*** DATASET EXCERPT Section Begins ***
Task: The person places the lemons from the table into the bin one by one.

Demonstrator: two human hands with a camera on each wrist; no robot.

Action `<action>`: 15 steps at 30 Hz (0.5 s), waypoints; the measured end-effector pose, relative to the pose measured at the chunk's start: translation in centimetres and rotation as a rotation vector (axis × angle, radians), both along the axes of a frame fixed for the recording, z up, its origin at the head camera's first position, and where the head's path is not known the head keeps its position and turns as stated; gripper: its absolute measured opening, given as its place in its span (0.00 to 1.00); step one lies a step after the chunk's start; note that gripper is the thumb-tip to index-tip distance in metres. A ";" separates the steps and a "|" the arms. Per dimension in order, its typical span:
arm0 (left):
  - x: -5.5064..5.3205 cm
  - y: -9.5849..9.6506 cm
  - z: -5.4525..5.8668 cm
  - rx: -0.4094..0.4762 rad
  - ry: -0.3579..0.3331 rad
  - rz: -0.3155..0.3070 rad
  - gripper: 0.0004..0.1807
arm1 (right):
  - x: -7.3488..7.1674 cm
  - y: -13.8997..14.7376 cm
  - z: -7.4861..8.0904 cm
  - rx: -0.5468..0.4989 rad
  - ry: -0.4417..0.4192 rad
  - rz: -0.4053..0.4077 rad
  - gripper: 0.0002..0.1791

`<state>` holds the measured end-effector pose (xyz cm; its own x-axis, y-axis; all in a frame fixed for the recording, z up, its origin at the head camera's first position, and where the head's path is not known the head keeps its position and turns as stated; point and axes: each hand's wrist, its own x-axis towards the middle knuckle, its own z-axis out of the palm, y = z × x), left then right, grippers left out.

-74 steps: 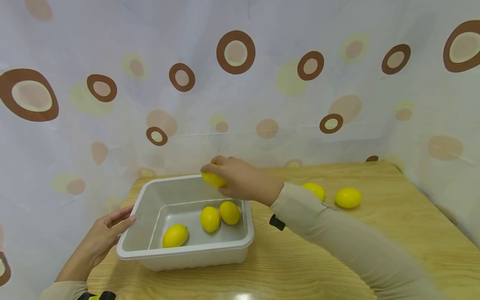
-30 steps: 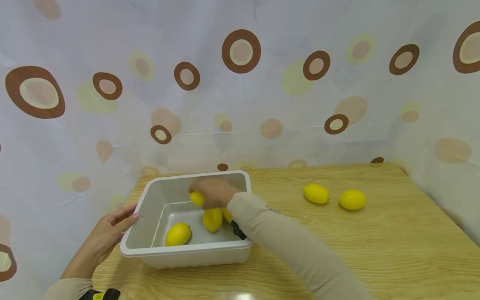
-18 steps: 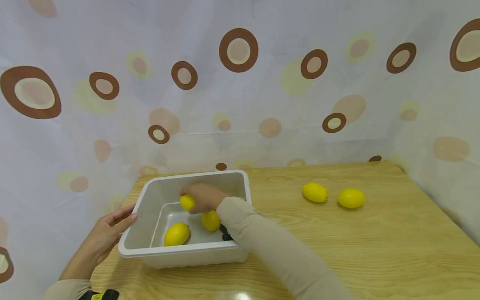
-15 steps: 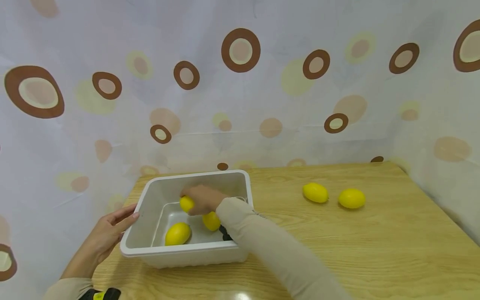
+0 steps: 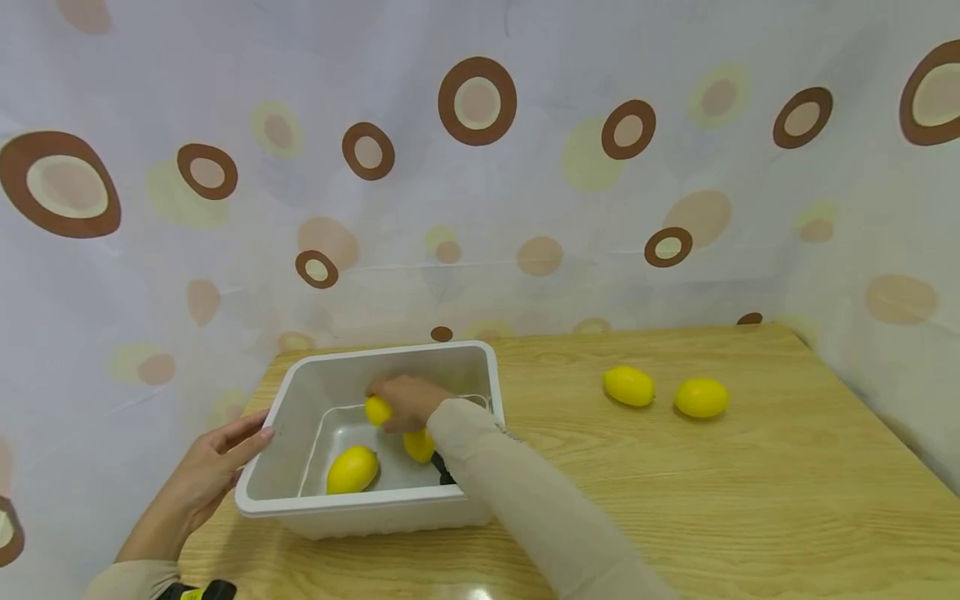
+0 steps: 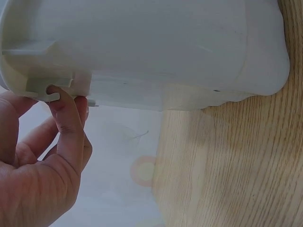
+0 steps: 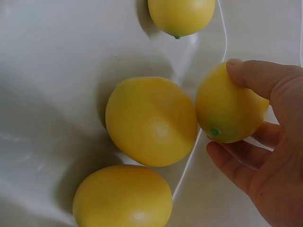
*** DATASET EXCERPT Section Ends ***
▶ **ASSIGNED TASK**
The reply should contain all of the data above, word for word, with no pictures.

▶ **TASK SOLUTION**
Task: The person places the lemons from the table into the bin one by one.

Demonstrator: two human hands with a camera on each wrist; no robot.

Action `<action>`: 15 steps at 30 Hz (0.5 s), waypoints; the measured end-effector pose, relative to the pose measured at the chunk's start: translation in centimetres and rotation as a rotation vector (axis × angle, radians), both along the axes of a frame fixed for the recording, z up, its origin at the head camera's first position, and where the head's path is not known the head keeps its position and turns as stated; gripper: its absolute measured opening, given as its place in its span (0.00 to 1.00); step one lies a step after the chunk's start; note that gripper is the thumb-tip to index-tip distance in metres. A ";" separates the steps and a "|" the arms. Per dimension in order, its typical span:
arm0 (left):
  - x: -5.5064..5.3205 cm
  - y: -9.5849..9.6506 cm
  - z: -5.4525..5.8668 cm
  - rx: -0.4094..0.4762 rad
  - ry: -0.3579..0.3331 rad
  - rz: -0.3155..0.3070 rad
  - gripper: 0.0004..0.1807
arm1 (right):
  - x: -7.3488..7.1674 cm
  - y: -13.8997..14.7376 cm
  - z: -7.4861..8.0904 cm
  - rx: -0.5468..0.4989 rad
  - ry: -0.4417..0.4192 rad
  - rz: -0.4053..0.4077 rad
  - gripper: 0.0002..0.1791

`<state>` holds the measured end-effector pose (xyz cm; its own x-axis, y-axis; all in a frame fixed for the recording, z up, its origin at the head camera's first position, and where the head's path is not known the head keeps its position and turns as stated; point and axes: each hand's wrist, its own x-axis towards the middle knuckle, its own z-axis out of the palm, y = z × x), left then right, grippers left out.

-74 steps: 
-30 steps: 
-18 steps: 
-15 steps: 
+0 steps: 
+0 steps: 
+0 steps: 

This completes the required output.